His words hung in the air between them, seeming to echo between the gaping metal innards of this retched facility, despite the fact that they had been nothing more than a pleading whisper. Allura looked around at all of the empty pods, abandoned leads, deactivated machinery – fossils left behind to tell a horrifying story. One that Lotor had written.

Here, surrounded by all of his handiwork, Lotor trembled in fear.

No…not fear. Not precisely. At least not fear that he would meet their same fate. He barely seemed to notice the machinery hooked up to his own body, but his eyes darted between every pod, glazed over like he was lost in some horrifying dream. Like he was seeing ghosts.

“How many?” she found herself asking, and his gaze fell on her again. She clenched her fists at her sides. “I asked before. You never answered. Tell me, Lotor. How many?”

He swallowed. “I…I thought…it was the only way.”

“How many?” she insisted again.

“I was trying to do the right thing-“

“ _How many?_ ” she roared, slamming her hands against the pod, and Lotor stilled.

He drew in a shaking breath. “One thousand…five hundred…and seventy-nine.”

Beside her, Coran let out a gasp, gripping the console for support. Allura felt just what she was sure he did – a punch to the gut that knocked the breath straight out of her. One thousand of her people…one thousand five hundred and seventy-nine...
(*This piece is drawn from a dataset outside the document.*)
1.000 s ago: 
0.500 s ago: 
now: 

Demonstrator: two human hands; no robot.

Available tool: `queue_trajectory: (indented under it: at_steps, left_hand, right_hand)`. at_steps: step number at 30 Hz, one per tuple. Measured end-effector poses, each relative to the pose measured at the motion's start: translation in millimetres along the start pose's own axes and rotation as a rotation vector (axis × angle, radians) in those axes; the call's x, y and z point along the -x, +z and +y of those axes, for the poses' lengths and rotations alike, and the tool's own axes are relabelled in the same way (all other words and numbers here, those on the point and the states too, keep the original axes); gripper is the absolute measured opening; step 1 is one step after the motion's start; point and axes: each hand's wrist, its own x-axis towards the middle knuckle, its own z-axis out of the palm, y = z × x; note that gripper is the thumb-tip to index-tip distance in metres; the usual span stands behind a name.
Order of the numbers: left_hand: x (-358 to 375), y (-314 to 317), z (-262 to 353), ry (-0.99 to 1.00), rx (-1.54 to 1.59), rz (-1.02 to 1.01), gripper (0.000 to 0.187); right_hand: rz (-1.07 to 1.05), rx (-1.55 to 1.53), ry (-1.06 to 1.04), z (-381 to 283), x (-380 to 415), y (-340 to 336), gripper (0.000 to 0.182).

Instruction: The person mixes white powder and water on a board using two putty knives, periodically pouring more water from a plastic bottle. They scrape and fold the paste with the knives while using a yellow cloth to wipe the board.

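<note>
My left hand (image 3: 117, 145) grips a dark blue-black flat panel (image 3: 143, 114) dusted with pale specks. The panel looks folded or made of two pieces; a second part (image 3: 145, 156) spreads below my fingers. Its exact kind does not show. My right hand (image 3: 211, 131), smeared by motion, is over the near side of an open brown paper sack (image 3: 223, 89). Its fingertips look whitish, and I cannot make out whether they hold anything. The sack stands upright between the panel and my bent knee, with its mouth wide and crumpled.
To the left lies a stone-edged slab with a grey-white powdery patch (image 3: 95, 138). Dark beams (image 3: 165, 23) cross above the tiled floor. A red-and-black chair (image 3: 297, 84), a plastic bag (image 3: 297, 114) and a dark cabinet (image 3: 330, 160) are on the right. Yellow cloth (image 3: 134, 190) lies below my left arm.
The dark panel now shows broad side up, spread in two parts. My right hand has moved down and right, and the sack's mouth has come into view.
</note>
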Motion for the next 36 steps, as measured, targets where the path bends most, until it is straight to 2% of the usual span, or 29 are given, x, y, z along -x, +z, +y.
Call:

“Why?” Coran asked, his voice shaking.

Lotor closed his eyes again. “It felt like a dream…Romelle…my mother…the battle…like a fever dream…a nightmare…” He drew in a gasp, like the memory caused him physical pain. “It’s all flashes…sounds and feelings…I can’t keep them straight in my mind…every time I try, they slip away…”

When he looked at her again, it felt like he was looking _through_ her, his eyes glazed over with despair and grief. “It turned me into a monster, Allura.”

Allura swallowed against the lump in her throat and leaned closer. “Answer him…why…why did you do this?”

His entire body seemed to go slack, to collapse under the weight of his own twisted memories. “I tried so many other ways. For millennia. But I never had my mother’s alchemic skill. I could never make it work. My father’s forces grew closer and closer every day, and I knew…I knew that if I was going to save Altea, I would have to do the unthinkable.” His voice was barely audible, almost nothing more than a whisper as he turned his head to the side and gazed down the seemingly endless row of empty pods that lined the corridor. “I tried so hard to forget this place…all those lives…I tried to tell myself it was for the greater good.”

Her jaw clenched. “You tried…”

“I tried,” he said again. “But I couldn’t. I thought I was weak, that I had to be stronger to do what had to be done. But every one I brought here…every one I…I…I wasn’t strong enough.” He shuddered. “In the quintessence field, I heard their voices…the moment we crossed through the barrier together – it was so loud I thought you could surely hear it too. It drowned out everything…it’s all I can remember…those voices from the void…”

He pressed his head against the mat, eyes squeezing shut as he strained against his bonds. “Make them stop…I beg you…please…”

She watched as tears dropped onto the mat under his cheek, wet tracks streaking down his face. She stared, her own eyes burning, as he trembled and pulled listlessly at his bonds. Softly, she said, “Quintessence does not corrupt…it reveals.” Lotor opened his eyes to look at her, agony etched into his face. “It reveals…the worst in us. It reveals the anger and hatred and pain. I felt it myself. I felt I could do anything in the quintessence field. I felt I could do horrible, unspeakable things, all in the name of my own anger…”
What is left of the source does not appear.